The Botanical Society of Japan honors excellence in publications of the Journal of Plant Research through the Best Paper Awards and the Most-Cited Paper Award every year. We are proud to announce this year’s recipients.

Best Paper Awards

Seed priming is a treatment that controls seed water content to partially activate germination processes. It enhances seed performance, including germination, but sometimes reduces seed storability or longevity as a side effect. Naoto Sano and Mitsunori Seo from the RIKEN Center for Sustainable Resource Science screened chemicals that suppress seed deterioration under a controlled condition from 80 known biologically active compounds using Arabidopsis thaliana seeds (Sano and Seo 2019). They found that seeds primed with mimosine, a cell cycle inhibitor, retained higher survival rates after a controlled deterioration treatment compared to seeds primed without the chemical. They also found that other cell cycle inhibitors had similar effects on the seed storability after priming. Their results suggest that progression of the cell cycle during priming is an important checkpoint that determines the storability of seeds after the treatment. This study will contribute to development of optimal priming techniques to produce seeds with enhanced germination performance and acceptable longevity.

Akira Yamawo and Nobuhiko Suzuki from the Faculty of Agriculture, Saga University and Jun Tagawa from the Faculty of Informatics, Okayama University of Science studied functions of extrafloral nectary (EFN) in Mallotus japonicus (Yamawo et al. 2019). EFN-bearing plants attract ants to gain protection against herbivores. Mallotus japonicus has two types of EFNs, including a pair of large EFNs at the leaf base and many small EFNs along the leaf edge. They hypothesized that the two types of EFN have different roles.
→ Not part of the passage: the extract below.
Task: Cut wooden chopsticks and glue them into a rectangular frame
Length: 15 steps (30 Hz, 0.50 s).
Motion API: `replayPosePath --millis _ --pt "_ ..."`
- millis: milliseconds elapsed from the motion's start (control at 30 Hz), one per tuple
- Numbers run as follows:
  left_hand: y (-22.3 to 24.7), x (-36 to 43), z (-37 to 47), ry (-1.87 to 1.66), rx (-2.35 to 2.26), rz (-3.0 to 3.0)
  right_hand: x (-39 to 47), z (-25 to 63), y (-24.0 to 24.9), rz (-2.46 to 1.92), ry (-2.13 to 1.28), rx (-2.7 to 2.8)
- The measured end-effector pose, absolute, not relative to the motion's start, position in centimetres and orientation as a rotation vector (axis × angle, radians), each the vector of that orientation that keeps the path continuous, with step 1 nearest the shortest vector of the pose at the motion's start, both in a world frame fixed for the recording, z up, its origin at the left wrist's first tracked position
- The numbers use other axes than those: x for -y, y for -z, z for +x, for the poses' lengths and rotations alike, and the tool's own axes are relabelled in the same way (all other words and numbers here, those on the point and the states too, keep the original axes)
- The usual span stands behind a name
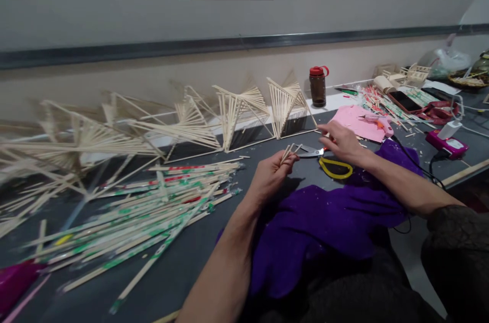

Using well-designed manipulation experiments, they found that the small EFNs have had a greater effect than leaf base EFNs on ant dispersal on leaves. They also found that the extended foraging area of ants resulted in an increase of encounter or attack rate against an experimentally placed herbivore. They concluded that M. japonicus plants control the foraging area of ants on their leaves using different types of EFNs in response to leaf damage, thus achieving a very effective biotic defense against herbivores by ants. This study deepened our understanding of diversity in plant defense against herbivory.

Most-Cited Paper Award

The article by Akihito Fukudome from the Vegetable and Fruit Improvement Center, Texas A&M University and Toshiyuki Fukuhara from the Department of Applied Biological Sciences and Institute of Global Innovation Research, Tokyo University of Agriculture and Technology is one of the review articles collected for the JPR symposium entitled “Expanding plant non‐coding RNA world” (Fukudome and Fukuhara 2017). Dicer is a double-stranded RNA (dsRNA)-specific endoribonuclease and plays an essential role in triggering both transcriptional and post-transcriptional gene silencing in eukaryotes. Unlike animals, which have only one or two Dicers, plants have at least four DCL proteins. In this review, they summarized and discussed the biochemical properties of these plant DCL proteins revealed by studies using highly purified recombinant proteins, crude extracts, and immunoprecipitates. This article contributes to deepening our mechanistic understanding of how RNA silencing is fine-tuned under various physiological circumstances in plants.